Technology

AI Fundamentals: Why Your AI Implementation Falls Apart And How to Fix It

Democratizing tool-building is one of AI's real wins — until three different departments have three different versions of the same client list. Article three looks at what AI sprawl actually costs a business, and the deliberate, un-hyped fix for it.

In the AI Fundamentals - What Do These Different Systems Do?, I talked through how the four core blocks - Inference, Data, Automation and Agency - get assembled into the AI products that you see today, and how to use combinations of those blocks to build different types of functionality. AI is getting baked into everything, and whether you're assembling it yourself or paying for AI as a service, it's becoming both better and more prevalent.

But there's a trap that many companies are walking into right now: AI sprawl.

The Democratization Trap

AI tools have democratized building stuff. Where it used to take a team of designers and developers weeks to put together a tool to solve a problem or connect disparate systems, today non-technical users can use a tool like Claude Code, Loveable or Codex to build complex tools to create something they need in a few hours. And that's amazing. Problems get solved without the need for a huge investment, and people can get on to the next problem.

That's why what comes later feels so bad.

The problem is that because it's easy, everyone builds independently. Each person solves a real problem on their own, but unless someone's carefully monitoring what's being built and how, you wind up with lots of little independent, often redundant systems. You're building business infrastructure - systems and services that your team will come to rely on to get stuff done - but without a central plan or governing authority.

That generally only works for a while.

The Slow Cost of Quick Wins

So what does sprawl look like?

Different or similar sets of data are being saved in different places and don't talk to each other.
Parvin's created a client database in one service, Michelle's got a similar data set in a Google Sheet. HubSpot had the canonical record, but neither of them are using it, so the data is getting out of date.

Multiple inference services are being used to do similar things but on different cost centers.
Marketing is using ChatGPT, IT is using Claude, most of the rest of the org is using Copilot, the Leadership team is testing Reclaim.ai, meetings are being recorded by TL;DV. Each of those inference services are being paid for independently, can probably be consolidated into a single system and likely don't talk to each other. It's also more complicated to track overall token costs when the services are all over the place.

Various automations are being set up and relied upon, with different levels of logging, reporting and error management.
Automations are being set up using Zapier or an Agent service in order to help speed up more mundane tasks, but they're not built to a reporting standard. Most don't report errors. Some report errors by email or Slack to the owner (and nobody else). When people get sick, go on vacation or leave the company, you lose access not only to the error reporting, but often to the system itself, which could be running agentic workflows against your systems with no human in the loop.

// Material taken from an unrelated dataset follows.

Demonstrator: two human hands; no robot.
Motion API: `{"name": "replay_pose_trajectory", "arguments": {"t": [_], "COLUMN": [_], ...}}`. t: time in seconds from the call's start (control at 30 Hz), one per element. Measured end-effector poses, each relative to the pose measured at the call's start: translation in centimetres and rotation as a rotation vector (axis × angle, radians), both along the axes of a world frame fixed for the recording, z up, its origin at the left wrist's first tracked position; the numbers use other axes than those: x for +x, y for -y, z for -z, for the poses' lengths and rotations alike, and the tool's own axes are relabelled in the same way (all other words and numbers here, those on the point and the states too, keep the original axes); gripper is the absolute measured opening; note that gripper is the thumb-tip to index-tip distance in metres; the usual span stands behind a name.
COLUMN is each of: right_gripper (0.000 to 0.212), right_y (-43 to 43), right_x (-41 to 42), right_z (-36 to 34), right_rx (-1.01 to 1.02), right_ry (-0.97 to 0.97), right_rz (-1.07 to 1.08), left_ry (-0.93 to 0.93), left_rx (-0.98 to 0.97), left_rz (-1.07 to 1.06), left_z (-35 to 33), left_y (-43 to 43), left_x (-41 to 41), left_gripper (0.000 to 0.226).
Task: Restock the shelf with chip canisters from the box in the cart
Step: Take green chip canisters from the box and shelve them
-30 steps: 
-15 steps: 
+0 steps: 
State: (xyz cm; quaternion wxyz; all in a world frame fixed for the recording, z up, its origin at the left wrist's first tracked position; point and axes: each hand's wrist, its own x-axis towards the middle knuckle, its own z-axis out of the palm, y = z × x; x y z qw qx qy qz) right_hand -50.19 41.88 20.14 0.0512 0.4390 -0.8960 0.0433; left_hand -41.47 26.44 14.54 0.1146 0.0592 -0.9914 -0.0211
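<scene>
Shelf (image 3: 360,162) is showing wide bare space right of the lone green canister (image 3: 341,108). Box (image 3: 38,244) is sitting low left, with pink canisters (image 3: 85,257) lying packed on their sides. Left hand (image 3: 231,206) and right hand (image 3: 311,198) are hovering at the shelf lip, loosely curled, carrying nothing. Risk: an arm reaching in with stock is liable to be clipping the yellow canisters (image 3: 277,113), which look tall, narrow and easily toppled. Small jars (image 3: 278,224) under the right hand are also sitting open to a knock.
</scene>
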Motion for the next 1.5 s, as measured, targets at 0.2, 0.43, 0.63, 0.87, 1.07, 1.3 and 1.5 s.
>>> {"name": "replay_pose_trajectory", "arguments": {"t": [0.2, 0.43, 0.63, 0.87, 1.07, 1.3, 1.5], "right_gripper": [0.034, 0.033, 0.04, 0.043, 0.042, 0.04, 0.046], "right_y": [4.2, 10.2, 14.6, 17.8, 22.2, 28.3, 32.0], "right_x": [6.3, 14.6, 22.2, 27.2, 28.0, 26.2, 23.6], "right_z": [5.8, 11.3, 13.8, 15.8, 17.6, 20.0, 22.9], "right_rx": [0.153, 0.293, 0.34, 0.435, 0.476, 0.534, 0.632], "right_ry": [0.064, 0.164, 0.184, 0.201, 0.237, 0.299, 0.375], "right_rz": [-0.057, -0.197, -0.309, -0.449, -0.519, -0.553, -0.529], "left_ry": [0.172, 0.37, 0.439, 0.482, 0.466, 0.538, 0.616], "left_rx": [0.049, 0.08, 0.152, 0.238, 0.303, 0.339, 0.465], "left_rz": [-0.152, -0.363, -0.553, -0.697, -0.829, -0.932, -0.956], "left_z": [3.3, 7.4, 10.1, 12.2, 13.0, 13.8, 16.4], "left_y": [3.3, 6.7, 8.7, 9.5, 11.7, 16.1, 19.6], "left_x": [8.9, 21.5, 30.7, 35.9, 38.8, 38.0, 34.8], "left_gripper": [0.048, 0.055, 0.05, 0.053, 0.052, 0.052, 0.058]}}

Codebases built with different conventions, on different software stacks that nobody owns.
If your business infrastructure runs on Microsoft, and people are off building tools in Claude Code or Loveable or elsewhere, unless the authors are being deliberate about exactly what they want and to what standard, they're going to get whatever that system is most comfortable building, or thinks is best for the situation. Claude might build one user a Python FastAPI app. Loveable's going to make a React application for another user. They're all going to use different data storage techniques and services. The front-ends will all be built in different ways. Who's going to be expected to clean that up when anything goes wrong? Your techs that were hired to work on the Microsoft stack?

Each of these scenarios introduces cost, risk and a support surface that your business wasn't intentional about creating - it was democratized. And it shows up in 3-6 months after people really get humming with building new things.

So What Do We Do?

So what? Don't use AI? Slow down? How do you realistically manage sprawl?

First of all, this piece isn't here to fear-monger. We're here to find a path to sustainable problem solving, so that's going to be our approach.

In a fast-moving market, slowing down can look tone-deaf. If you think you're behind competitors in terms of AI or service offerings, you're weighing two kinds of risk at once — technical and financial. If a little AI sprawl helps you land that big sale or ship that new feature, you could beat your competition on that client or customer and deal with technical debt later.

That's real math. We all do it.

But you need to plan for how to manage that debt. It's like a credit card. The bill comes due. You can take on debt now, but you need to start saving and putting systems in place to rework that debt at the same time, so they you're not crushed by the cost later.

Solving for Sprawl

In order to do this right we need to understand who understands and owns what lane.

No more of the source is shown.